**Task prompt**
Two lines in the listing below mark the span: one contains "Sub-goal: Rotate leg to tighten" and one contains "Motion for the". Reproduce both of them and everything between, exactly.

**Source material**
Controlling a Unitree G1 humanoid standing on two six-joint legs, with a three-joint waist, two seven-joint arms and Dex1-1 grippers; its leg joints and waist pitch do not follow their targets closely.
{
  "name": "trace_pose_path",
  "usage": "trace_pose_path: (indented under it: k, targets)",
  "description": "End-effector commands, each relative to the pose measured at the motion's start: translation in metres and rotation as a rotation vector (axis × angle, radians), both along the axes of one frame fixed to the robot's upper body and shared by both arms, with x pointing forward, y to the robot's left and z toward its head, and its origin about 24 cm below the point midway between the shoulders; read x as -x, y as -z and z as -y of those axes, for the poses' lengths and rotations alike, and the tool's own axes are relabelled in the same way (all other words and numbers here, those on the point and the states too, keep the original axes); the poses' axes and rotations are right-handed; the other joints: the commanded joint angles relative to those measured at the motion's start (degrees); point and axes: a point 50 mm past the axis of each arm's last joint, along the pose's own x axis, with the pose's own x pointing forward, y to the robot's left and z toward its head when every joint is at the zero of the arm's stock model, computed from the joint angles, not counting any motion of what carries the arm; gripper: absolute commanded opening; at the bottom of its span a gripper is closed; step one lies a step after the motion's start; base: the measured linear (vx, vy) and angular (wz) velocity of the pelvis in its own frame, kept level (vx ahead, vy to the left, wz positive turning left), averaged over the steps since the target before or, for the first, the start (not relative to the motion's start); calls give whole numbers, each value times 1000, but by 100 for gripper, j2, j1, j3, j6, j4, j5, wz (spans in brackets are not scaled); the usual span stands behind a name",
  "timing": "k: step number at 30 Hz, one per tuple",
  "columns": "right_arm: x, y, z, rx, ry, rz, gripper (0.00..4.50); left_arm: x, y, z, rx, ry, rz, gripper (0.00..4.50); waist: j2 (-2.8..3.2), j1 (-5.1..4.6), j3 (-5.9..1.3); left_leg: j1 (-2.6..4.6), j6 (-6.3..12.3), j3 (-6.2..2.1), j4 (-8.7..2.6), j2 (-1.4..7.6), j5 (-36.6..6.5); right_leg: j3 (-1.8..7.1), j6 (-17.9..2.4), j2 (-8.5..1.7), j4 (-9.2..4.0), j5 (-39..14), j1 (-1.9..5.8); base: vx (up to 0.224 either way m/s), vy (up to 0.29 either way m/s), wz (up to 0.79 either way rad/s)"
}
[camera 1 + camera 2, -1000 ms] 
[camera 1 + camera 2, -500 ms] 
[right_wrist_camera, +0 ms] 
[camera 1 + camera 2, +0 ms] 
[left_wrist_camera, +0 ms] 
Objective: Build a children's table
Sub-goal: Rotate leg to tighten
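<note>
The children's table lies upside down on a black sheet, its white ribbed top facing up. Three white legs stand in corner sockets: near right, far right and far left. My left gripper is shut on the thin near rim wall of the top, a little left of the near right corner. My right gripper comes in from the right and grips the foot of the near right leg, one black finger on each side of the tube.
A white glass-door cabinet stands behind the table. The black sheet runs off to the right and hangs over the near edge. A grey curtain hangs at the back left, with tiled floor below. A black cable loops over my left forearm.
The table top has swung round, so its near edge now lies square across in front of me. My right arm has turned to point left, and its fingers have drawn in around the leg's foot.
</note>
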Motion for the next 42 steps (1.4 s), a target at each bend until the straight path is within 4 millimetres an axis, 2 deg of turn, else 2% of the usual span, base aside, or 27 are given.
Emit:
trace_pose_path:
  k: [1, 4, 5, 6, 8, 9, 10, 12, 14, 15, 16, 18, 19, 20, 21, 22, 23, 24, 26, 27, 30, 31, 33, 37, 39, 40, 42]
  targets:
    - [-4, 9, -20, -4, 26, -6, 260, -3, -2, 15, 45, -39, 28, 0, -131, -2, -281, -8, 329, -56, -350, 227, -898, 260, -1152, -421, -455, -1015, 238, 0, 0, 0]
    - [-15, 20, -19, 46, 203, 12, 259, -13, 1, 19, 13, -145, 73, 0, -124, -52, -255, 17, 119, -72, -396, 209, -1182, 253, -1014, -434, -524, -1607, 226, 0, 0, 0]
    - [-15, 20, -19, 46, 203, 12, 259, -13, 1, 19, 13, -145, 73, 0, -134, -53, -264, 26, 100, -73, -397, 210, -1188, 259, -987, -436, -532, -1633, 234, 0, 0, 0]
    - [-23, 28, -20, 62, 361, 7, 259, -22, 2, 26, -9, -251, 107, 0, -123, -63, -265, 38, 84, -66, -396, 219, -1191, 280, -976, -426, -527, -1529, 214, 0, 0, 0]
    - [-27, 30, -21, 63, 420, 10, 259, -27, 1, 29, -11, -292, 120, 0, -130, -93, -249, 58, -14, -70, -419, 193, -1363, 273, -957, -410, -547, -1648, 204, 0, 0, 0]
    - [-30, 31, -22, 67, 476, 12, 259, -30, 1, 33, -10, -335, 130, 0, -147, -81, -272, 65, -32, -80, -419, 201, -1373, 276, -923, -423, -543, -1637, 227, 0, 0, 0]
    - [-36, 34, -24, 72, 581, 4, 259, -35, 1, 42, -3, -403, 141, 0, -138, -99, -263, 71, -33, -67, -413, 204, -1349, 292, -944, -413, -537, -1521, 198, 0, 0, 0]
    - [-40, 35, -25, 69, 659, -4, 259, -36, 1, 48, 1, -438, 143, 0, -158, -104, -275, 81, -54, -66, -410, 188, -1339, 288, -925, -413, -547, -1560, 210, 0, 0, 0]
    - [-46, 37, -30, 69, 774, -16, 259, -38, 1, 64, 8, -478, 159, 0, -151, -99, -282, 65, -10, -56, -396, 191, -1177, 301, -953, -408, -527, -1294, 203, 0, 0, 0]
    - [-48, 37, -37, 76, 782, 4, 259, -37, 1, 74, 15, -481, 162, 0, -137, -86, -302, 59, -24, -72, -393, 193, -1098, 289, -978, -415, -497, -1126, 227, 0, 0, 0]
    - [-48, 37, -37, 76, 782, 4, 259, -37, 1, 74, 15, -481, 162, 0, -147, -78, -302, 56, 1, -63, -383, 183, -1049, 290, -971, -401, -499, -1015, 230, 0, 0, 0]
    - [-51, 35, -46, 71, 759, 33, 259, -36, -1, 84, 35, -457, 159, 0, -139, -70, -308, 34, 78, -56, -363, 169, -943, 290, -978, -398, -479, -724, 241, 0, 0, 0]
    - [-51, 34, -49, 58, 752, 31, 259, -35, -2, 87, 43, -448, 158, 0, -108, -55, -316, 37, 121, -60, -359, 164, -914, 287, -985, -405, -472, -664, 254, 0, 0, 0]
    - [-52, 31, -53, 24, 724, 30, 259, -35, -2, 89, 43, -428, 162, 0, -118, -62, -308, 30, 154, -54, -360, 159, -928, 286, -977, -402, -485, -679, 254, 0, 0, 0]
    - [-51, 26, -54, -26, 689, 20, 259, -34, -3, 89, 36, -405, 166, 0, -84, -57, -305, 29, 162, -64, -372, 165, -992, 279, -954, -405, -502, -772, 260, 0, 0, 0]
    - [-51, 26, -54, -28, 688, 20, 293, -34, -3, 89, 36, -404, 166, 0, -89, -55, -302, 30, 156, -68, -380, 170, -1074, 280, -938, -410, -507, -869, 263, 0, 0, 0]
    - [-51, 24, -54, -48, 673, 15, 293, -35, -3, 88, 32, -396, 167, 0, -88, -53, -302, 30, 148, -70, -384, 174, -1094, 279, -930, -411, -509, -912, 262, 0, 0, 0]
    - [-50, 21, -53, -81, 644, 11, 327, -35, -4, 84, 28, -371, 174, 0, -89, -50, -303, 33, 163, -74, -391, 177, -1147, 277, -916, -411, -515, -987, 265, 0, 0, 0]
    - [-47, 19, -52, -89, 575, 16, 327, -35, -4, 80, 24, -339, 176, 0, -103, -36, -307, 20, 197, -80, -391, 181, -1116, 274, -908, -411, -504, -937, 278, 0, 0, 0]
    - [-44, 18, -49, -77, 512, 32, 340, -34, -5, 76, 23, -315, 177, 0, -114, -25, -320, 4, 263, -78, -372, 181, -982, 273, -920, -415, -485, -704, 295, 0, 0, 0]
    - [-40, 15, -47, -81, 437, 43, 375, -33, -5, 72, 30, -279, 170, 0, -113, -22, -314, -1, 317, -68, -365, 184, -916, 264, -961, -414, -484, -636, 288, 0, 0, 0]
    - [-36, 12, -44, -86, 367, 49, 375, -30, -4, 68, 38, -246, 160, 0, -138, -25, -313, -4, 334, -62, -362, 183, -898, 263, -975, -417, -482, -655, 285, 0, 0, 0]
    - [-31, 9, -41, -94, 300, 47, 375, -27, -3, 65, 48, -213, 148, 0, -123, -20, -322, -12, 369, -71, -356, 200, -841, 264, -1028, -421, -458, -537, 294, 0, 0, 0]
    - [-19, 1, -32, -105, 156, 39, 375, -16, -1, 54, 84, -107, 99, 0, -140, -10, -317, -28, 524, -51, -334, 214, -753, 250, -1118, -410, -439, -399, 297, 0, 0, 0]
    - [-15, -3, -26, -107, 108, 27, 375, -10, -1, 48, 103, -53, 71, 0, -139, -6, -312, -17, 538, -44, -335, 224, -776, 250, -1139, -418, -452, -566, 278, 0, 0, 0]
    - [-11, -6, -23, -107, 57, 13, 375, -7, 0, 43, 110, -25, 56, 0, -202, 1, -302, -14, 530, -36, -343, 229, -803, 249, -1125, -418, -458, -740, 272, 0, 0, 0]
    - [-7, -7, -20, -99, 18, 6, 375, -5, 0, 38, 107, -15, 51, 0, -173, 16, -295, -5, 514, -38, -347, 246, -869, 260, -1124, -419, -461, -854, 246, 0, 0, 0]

**Exercise answer**
Sub-goal: Rotate leg to tighten
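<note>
The children's table lies upside down on a black sheet, its white ribbed top facing up. Three white legs stand in corner sockets: near right, far right and far left. My left gripper is shut on the thin near rim wall of the top, a little left of the near right corner. My right gripper comes in from the right and grips the foot of the near right leg, one black finger on each side of the tube.
A white glass-door cabinet stands behind the table. The black sheet runs off to the right and hangs over the near edge. A grey curtain hangs at the back left, with tiled floor below. A black cable loops over my left forearm.
The table top has swung round, so its near edge now lies square across in front of me. My right arm has turned to point left, and its fingers have drawn in around the leg's foot.
</note>
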Motion for the next 42 steps (1.4 s), a target at each bend until the straight path is within 4 millimetres an axis, 2 deg of turn, else 2% of the usual span, base aside, or 27 are given.

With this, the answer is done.